“ScotlandYard sent this over. They’ve had a couple of what they’re calling ‘elder murders’over the past couple of weeks,” Cruz told Finney. “They’re asking us to have a talk with a woman here in D.C. who knew both vics, see if she can shed some light.”
“She? We got a female perp?”
“Don’t know. Apparently she’d met with both victims a few days before they were killed. The fact that she called on one of the victims might be coincidence, but two starts to look a little hinky.”
“You got that right. So you’re gonna run her down?”

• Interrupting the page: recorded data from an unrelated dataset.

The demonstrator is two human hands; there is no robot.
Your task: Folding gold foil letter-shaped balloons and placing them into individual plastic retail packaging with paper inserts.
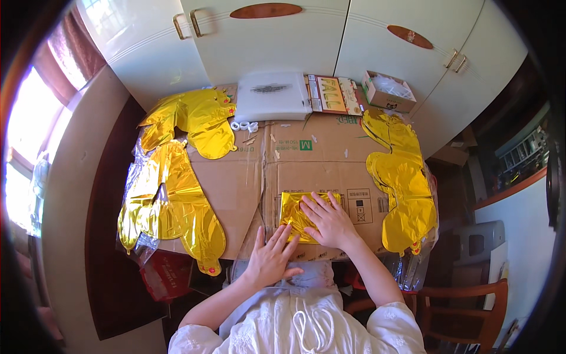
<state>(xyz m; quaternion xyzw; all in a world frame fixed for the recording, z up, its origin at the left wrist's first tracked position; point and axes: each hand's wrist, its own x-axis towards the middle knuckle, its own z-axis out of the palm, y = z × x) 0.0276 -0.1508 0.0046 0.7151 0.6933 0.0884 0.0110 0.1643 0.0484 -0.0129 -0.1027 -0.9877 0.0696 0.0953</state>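
Observation:
A gold foil balloon (292, 206), folded into a flat rectangle, lies near the front edge of the cardboard-covered table (236, 183). My right hand (328, 220) rests flat across its right part, fingers stretched out and pointing up and left. At its lower left corner is my left hand (272, 255), fingers extended and slightly spread, the fingertips at the foil's edge. Neither hand grips anything. Flat gold foil balloons lie unfolded on both sides: one piece (194, 121) at the far left, another (168, 200) at the near left, and a stack (404, 183) along the right.
Along the back stand a stack of clear plastic bags (272, 100), printed cards (330, 94) and an open box (389, 91) with translucent contents. White ribbon rolls (244, 126) sit before the bags. Cabinets (271, 41) rise behind; a wooden chair (466, 307) stands at right.

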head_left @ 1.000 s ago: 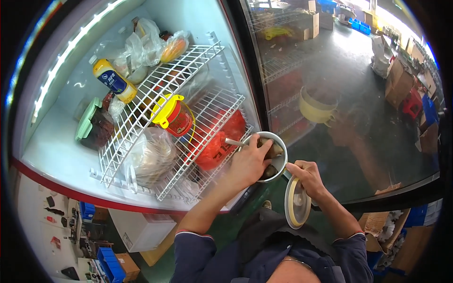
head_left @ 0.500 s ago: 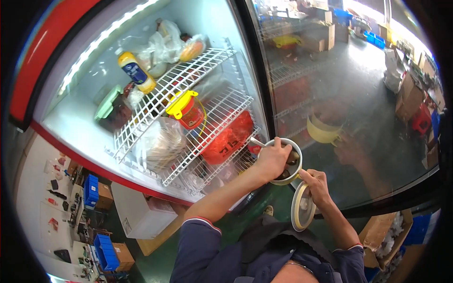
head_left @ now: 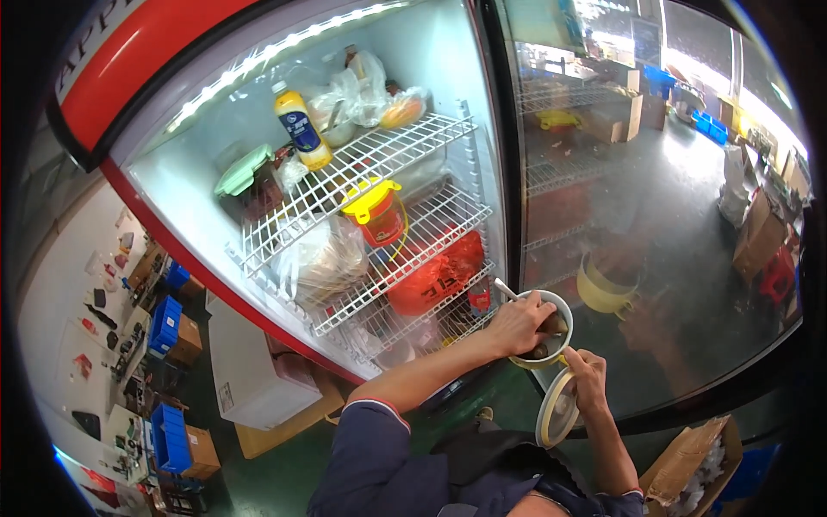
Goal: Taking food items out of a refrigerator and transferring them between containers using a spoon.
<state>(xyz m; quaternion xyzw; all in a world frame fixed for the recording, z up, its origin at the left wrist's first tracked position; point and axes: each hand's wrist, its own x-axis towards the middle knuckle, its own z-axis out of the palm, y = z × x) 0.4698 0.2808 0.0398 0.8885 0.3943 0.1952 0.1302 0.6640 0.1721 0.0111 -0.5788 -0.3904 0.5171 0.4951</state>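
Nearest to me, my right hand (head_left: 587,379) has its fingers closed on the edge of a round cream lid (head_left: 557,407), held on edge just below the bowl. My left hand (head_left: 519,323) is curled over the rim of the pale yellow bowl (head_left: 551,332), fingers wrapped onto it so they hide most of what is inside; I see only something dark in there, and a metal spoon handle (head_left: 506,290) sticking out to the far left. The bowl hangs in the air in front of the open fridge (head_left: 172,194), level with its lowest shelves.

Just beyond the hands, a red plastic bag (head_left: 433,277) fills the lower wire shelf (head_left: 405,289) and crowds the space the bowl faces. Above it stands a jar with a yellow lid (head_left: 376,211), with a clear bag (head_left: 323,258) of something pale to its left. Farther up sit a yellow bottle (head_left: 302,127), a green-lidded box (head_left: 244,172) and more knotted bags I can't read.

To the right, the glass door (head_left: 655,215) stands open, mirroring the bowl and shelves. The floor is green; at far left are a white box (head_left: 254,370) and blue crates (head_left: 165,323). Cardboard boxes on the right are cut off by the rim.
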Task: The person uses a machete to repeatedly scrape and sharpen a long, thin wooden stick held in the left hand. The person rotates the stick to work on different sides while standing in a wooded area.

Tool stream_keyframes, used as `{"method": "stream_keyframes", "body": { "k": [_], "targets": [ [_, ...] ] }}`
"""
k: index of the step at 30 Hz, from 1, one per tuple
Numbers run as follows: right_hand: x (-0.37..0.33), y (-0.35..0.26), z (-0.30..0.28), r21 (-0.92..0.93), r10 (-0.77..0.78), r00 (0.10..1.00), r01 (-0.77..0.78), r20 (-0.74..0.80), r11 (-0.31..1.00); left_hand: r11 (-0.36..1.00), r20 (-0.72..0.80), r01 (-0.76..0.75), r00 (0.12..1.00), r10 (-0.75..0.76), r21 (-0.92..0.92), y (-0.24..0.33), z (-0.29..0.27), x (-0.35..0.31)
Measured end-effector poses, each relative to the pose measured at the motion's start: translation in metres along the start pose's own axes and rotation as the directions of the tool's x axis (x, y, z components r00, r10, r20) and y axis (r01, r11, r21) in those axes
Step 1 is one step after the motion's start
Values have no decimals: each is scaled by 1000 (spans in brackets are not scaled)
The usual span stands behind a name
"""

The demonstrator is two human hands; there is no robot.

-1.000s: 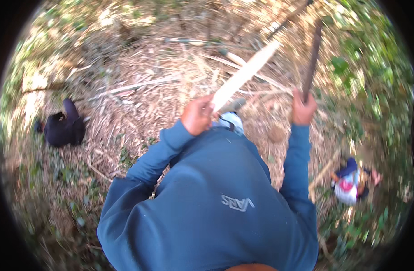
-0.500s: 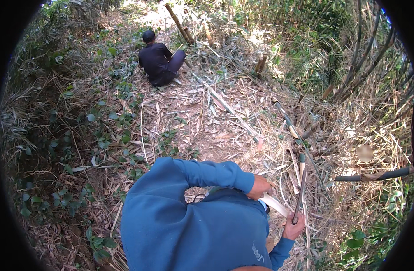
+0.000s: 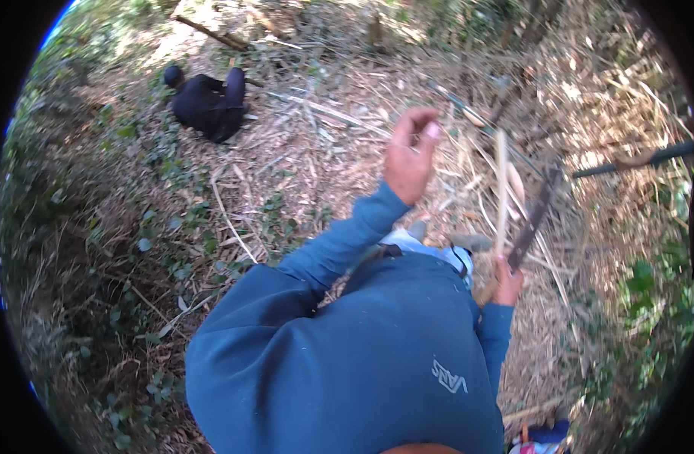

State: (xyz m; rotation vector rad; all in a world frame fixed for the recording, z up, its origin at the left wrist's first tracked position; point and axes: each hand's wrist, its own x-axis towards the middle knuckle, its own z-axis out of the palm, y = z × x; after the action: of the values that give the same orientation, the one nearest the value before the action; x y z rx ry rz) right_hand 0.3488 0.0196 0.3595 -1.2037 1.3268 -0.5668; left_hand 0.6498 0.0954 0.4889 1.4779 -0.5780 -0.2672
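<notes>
My left hand [image 3: 409, 160] is raised in front of my body. Its fingers are curved and its thumb stands apart, with nothing in its grasp. Lower and to the right, my right hand [image 3: 507, 283] is closed round a long dark-bladed machete [image 3: 534, 221], whose blade points up and to the right. A pale, thin bamboo strip [image 3: 502, 193] rises almost straight from the same hand, left of the blade. My fingers hide the lower end of the strip and the machete's handle.
At the far left a person in dark clothes [image 3: 209, 102] sits on the leaf-strewn ground. Cut bamboo poles [image 3: 332, 113] lie ahead, and a green pole [image 3: 634, 160] juts in from the right. Leafy plants [image 3: 146, 227] grow at left. Some colourful items [image 3: 540, 439] lie at bottom right.
My left hand has let go of the bamboo strip and lifted up and away. The strip has swung upright in my right hand beside the machete. The whole view has shifted.
</notes>
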Motion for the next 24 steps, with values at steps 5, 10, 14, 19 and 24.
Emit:
{"method": "stream_keyframes", "body": {
  "k": [5,10,14,19,24],
  "targets": [
    [-2,-4,-24,191,130,987,-145,90,971,932,517,357,787,-337,63,-68,48,-80],
    [3,-13,-24,271,182,957,-241,225,932,977,752,168,624,-210,133,-56,77,-114],
    [6,-30,-14,223,186,930,-263,316,939,958,765,190,577,-288,217,-60,89,-102],
    [18,-34,-21,190,221,881,-323,418,927,955,743,214,601,-294,205,-59,90,-92],
    [30,-40,-35,134,282,833,-386,476,913,941,736,267,592,-330,208,-64,102,-92]
  ]
}}
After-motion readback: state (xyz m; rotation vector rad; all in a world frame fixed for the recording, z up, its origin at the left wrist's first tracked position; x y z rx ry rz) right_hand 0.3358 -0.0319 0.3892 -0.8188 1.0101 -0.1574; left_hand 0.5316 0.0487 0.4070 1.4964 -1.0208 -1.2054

“Gonna try,” Cruz said as he started to lock up his cabinets.
“Need some backup?”
“I think I can handle it.”
“Oh.” Finney sounded disappointed. Cruz felt the air move as he tossed his coat over the spare chair in his cubicle, then heard the hiss of a match as his neighbor lit the first of many cigarettes that fouled the air around his desk daily.
All the more reason not to let the guy ride along in his car. Finney leaned over the divider. “If you change your mind and decide you could use some help—”
“You bet. I’ll let you know.” Cruz nodded and headed out of his cubicle. The squad room had filled by now, agents and analysts sifting paper, typing up case notes and working phones that never seemed to stop ringing.
Cruz made it as far as the elevator before his luck ran out. Finney’s voice cut through the hum like a rusty hacksaw. “Hey, Alex, by the way—seen Maryanne lately?”
Caught in a trap of my own damn making, Cruz thought grimly, as heads popped up all around. Just then, the elevator door wheezed open. He leapt on, playing deaf and dumb as he hit the Close Door button.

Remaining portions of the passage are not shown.